そうすることで、お客様からは知ったかぶりをしない、誠意のある対応ができる店員というイメージを持ってもらえます。
「す」
「すてきですね」「すばらしいです」といった褒め言葉を、接客の中に何気なく取り入れてみましょう。あまりおおげさに連呼すると嘘っぽく聞こえ、逆効果になる可能性もあるので注意してください。
たとえば、お召しものがよそいきの装いだった時や、イベントに出席して感動したという話を振られた際に、何気なく口に出てしまったという風に言うことで、信憑性の高い賛辞の言葉として受け取ってもらえるはずです。
褒められて嫌な気分になる人なんていませんよね。
「せ」
水商売における「せ」は「センスがいいですね」という褒め言葉だそうです。
相手の服装、考え方、身につけているものなどに対して「センスがいい」と褒めるのは会話が広がる糸口になるでしょう。「すてきですね」と上手に織り交ぜて使えるといいですね。
飲食業界の「せ」について
それに加えて、飲食業界における「せ」には「せっかくですから」や「ぜひ」といった言葉が存在します。
たとえば、旬のオススメメニューを売り込みたい時などは、ただ「これがオススメメニューなので」と言うよりも、「せっかくですから、この季節の味覚を楽しんでください」などと一言添えるだけで、上から目線を解消しナチュラルに商品を売り込めます。
今しか味わえない!という特別感を出すと、メニューに対する興味をもってもらうことにつながりますよね。
「そ」
接客トークは、お客様が主体となって会話が続いていきます。
お客様の話に対して、上手に相槌を打たなければならない場面も多くなりますが、「はい」や「へー」など単調な相槌が続いてしまうと、興味が無いのでは?と思われてしまうかもしれません。
そんな時に使えるのが、「そうなんですね~」「そうなんですか?」という相槌の言葉。
この言葉を使うと、相手の話を真剣に聞いているというイメージをつけるとともに、「そうなんですか、でしたら●●は…」というように、料理の説明やオススメの話にスライドさせやすくなります。
まとめ:接客はお客様に喜んでいただく一連の作業!

ホステス業は、女性が巧みな話術でお客様を楽しませ、夢のような時間を過ごしていただく仕事であり、
接客のスキルがもっとも大切となる職業のひとつです。
そんなホステス業のトップに君臨する銀座ママの接客テクニック「さしすせそ」は、接客業に応用できるポイントばかりですね。
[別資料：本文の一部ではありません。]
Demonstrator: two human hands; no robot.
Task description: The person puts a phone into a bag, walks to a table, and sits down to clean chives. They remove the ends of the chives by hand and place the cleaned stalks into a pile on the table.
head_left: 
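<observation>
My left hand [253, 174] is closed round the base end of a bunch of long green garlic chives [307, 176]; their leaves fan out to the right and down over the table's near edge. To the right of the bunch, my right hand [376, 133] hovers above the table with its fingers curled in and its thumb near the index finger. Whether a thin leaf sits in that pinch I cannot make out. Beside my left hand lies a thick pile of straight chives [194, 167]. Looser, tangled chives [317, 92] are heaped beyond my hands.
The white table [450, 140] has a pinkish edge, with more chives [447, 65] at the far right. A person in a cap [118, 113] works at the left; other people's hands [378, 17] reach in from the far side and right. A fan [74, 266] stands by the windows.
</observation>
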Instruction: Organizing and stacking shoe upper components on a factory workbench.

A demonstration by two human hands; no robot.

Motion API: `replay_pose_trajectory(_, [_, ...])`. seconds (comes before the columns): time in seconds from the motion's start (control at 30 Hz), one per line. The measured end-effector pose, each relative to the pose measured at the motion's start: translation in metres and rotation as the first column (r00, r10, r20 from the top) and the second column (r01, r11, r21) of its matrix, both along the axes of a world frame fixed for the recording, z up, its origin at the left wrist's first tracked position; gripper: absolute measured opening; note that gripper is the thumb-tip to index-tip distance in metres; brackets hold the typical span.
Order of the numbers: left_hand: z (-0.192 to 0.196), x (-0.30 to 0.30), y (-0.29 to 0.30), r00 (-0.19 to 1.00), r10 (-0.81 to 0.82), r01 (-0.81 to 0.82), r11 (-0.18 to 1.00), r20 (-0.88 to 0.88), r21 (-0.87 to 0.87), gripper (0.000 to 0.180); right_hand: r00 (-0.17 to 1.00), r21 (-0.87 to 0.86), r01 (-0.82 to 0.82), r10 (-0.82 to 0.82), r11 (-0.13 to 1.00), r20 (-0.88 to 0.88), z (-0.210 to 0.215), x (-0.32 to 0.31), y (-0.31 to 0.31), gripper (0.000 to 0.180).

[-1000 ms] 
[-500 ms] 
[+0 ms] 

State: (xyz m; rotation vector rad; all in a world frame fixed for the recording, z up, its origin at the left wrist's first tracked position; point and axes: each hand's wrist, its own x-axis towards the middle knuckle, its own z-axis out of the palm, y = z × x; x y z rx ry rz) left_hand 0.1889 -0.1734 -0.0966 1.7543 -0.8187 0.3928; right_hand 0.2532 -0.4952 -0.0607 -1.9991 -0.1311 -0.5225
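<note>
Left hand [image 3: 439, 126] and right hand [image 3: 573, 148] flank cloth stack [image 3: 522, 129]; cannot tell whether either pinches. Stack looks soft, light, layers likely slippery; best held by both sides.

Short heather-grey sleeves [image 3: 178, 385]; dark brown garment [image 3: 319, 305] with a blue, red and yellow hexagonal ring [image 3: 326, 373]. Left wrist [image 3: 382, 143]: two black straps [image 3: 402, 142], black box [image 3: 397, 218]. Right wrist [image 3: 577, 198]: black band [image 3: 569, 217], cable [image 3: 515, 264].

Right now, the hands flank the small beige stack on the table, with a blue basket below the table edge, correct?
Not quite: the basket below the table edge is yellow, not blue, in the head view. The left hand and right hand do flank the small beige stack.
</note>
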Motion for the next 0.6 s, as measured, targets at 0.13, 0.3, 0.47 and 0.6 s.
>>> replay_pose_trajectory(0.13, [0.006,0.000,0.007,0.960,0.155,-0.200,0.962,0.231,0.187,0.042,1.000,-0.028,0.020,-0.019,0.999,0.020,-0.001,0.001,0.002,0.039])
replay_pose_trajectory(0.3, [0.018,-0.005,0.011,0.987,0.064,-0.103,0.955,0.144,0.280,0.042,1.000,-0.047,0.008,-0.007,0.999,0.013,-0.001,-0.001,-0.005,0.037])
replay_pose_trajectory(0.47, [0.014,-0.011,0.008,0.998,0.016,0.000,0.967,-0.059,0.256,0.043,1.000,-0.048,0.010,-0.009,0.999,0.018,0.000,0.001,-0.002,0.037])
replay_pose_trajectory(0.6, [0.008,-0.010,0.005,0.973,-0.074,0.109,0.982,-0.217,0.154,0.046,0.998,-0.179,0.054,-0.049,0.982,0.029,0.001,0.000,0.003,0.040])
- サービスを提供するだけではなく、ホスピタリティを感じさせる「接遇」を意識する
- 接客の「さしすせそ」を上手に利用してお客様の話を盛り上げる接客テクニックが大事
- 料理を運んでオーダーを受けるだけではなく、来店客を喜ばせることを考える
お客様がお店で過ごす時間がかけがえのないひと時になるように、この3つのポイントを参考にして、ご自身の接客スキルを高めていってくださいね。